> [Instructions to follow]: Would you please copy each line of the data in which the string "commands" occurs?

> [Raw data]:
□ □ □

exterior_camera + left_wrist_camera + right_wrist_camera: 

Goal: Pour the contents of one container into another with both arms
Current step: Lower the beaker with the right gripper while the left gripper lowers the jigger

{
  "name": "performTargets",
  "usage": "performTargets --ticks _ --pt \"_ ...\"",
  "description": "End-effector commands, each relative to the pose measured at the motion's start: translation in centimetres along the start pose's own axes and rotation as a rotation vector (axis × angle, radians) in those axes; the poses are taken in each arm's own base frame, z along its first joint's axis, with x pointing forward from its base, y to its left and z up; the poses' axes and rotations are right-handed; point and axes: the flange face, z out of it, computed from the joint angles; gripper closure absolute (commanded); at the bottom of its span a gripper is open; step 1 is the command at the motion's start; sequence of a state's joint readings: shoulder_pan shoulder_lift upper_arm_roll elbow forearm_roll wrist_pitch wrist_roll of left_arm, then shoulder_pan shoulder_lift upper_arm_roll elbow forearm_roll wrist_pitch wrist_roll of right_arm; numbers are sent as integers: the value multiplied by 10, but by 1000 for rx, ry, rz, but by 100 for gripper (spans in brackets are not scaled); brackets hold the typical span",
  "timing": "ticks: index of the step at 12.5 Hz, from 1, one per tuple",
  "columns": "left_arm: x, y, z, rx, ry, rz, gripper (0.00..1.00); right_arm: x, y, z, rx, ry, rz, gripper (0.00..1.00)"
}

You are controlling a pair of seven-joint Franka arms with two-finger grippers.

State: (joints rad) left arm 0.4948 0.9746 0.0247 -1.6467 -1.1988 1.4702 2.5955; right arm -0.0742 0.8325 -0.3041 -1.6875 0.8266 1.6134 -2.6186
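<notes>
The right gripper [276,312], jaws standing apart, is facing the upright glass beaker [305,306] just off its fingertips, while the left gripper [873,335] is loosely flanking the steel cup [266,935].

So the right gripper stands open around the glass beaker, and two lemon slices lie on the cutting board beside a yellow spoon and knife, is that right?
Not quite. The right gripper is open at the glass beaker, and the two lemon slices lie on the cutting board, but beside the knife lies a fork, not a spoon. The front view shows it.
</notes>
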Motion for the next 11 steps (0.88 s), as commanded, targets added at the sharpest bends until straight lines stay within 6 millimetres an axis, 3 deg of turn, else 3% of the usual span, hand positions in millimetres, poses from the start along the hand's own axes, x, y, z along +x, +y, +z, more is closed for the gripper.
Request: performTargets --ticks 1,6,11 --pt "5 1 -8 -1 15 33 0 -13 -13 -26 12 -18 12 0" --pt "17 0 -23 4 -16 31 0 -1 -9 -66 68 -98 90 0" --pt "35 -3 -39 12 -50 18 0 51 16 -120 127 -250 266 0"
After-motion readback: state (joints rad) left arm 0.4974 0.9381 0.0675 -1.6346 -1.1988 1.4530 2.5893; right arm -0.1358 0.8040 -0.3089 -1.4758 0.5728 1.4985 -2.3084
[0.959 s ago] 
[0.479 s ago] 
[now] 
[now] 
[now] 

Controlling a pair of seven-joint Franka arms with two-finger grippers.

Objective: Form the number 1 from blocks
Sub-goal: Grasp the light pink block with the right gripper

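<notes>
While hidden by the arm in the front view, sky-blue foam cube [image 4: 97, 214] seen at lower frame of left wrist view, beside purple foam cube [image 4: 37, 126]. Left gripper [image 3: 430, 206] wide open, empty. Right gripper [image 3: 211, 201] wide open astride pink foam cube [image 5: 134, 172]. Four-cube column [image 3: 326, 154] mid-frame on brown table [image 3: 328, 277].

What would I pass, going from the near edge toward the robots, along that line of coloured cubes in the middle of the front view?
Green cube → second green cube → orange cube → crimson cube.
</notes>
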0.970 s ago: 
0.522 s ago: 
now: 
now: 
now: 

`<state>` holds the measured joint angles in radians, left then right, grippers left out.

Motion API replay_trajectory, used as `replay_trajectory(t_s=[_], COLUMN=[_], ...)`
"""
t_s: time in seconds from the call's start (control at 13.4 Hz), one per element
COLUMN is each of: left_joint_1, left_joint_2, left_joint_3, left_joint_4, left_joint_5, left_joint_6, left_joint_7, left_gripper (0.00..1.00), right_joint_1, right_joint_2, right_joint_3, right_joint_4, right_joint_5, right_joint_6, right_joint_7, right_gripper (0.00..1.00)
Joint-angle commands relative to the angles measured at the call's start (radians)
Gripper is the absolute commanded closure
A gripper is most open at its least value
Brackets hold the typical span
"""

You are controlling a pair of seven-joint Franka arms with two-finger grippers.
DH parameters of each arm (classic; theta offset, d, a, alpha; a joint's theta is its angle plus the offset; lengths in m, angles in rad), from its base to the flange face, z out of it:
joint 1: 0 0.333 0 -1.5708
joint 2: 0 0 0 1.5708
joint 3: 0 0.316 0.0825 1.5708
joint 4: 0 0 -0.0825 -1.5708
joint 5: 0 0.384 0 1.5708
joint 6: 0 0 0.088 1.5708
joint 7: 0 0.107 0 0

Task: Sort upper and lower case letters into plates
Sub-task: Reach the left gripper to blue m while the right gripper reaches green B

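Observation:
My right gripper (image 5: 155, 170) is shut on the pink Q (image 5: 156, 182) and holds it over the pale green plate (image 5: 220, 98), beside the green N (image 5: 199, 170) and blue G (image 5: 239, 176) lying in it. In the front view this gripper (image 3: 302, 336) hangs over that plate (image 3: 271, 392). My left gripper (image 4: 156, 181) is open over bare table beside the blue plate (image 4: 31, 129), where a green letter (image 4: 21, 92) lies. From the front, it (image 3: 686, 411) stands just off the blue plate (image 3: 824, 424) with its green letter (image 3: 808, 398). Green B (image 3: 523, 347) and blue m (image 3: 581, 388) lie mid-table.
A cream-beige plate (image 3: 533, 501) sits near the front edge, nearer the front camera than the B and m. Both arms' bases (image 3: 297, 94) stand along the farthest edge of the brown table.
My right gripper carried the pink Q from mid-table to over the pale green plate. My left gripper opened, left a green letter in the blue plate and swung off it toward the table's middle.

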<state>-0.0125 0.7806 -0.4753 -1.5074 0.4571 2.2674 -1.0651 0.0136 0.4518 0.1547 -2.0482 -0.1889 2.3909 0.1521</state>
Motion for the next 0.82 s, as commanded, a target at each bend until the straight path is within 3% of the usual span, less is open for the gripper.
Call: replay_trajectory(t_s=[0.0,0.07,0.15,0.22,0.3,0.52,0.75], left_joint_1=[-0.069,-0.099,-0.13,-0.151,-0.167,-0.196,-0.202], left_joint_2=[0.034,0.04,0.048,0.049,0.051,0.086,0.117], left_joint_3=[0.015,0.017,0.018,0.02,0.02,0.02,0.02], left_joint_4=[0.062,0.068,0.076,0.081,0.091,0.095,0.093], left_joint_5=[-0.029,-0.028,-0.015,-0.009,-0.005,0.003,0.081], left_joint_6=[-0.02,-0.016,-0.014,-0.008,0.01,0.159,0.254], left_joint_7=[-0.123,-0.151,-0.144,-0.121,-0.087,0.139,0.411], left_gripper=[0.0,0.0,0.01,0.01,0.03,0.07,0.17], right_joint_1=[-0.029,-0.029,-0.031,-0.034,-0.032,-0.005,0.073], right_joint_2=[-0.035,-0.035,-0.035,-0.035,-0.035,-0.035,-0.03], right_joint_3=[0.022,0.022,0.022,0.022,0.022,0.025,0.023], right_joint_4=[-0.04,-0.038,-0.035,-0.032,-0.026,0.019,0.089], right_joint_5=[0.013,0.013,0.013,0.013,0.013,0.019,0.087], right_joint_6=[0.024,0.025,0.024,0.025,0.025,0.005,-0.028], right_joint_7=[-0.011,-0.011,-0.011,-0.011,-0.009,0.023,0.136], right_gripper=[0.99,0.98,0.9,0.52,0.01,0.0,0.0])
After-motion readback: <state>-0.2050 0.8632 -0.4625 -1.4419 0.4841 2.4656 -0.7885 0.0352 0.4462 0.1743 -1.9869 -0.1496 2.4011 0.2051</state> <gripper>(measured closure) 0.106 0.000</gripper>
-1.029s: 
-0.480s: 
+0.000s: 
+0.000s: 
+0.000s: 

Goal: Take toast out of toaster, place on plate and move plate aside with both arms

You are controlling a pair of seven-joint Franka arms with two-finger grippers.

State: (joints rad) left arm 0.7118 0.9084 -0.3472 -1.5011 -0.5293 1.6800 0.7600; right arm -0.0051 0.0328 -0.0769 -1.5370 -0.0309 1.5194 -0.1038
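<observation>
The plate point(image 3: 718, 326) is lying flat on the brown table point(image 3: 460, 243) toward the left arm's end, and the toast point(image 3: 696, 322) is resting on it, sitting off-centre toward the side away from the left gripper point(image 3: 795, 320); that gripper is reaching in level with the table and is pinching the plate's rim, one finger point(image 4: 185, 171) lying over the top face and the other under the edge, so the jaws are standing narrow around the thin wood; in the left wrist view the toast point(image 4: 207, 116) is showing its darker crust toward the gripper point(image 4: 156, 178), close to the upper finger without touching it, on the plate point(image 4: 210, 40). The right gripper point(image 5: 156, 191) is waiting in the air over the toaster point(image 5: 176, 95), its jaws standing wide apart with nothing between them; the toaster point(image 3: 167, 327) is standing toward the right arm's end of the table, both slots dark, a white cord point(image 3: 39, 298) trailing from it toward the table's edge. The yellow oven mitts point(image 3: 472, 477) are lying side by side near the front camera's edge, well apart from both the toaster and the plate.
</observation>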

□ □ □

> [Answer to this task]:
  "description": "End-effector commands, each relative to the pose measured at the motion's start: translation in centimetres along the start pose's own axes and rotation as a rotation vector (axis × angle, radians) in those axes; the poses are taken in each arm's own base frame, z along its first joint's axis, with x pointing forward from its base, y to its left and z up; the poses' axes and rotations are right-handed; point and axes: the flange face, z out of it, computed from the joint angles; gripper closure absolute (commanded); at the bottom of its span a gripper is open; step 1 is the command at the motion's start; sequence of a state's joint readings: shoulder_pan shoulder_lift upper_arm_roll elbow forearm_roll wrist_pitch wrist_roll of left_arm, then shoulder_pan shoulder_lift upper_arm_roll elbow forearm_roll wrist_pitch wrist_roll of right_arm; numbers are sent as integers: the value multiplied by 10, but by 1000 for rx, ry, rz, but by 100 for gripper (spans in brackets are not scaled); brackets hold the typical span",
Joint-angle commands relative to the angles measured at the call's start (radians)

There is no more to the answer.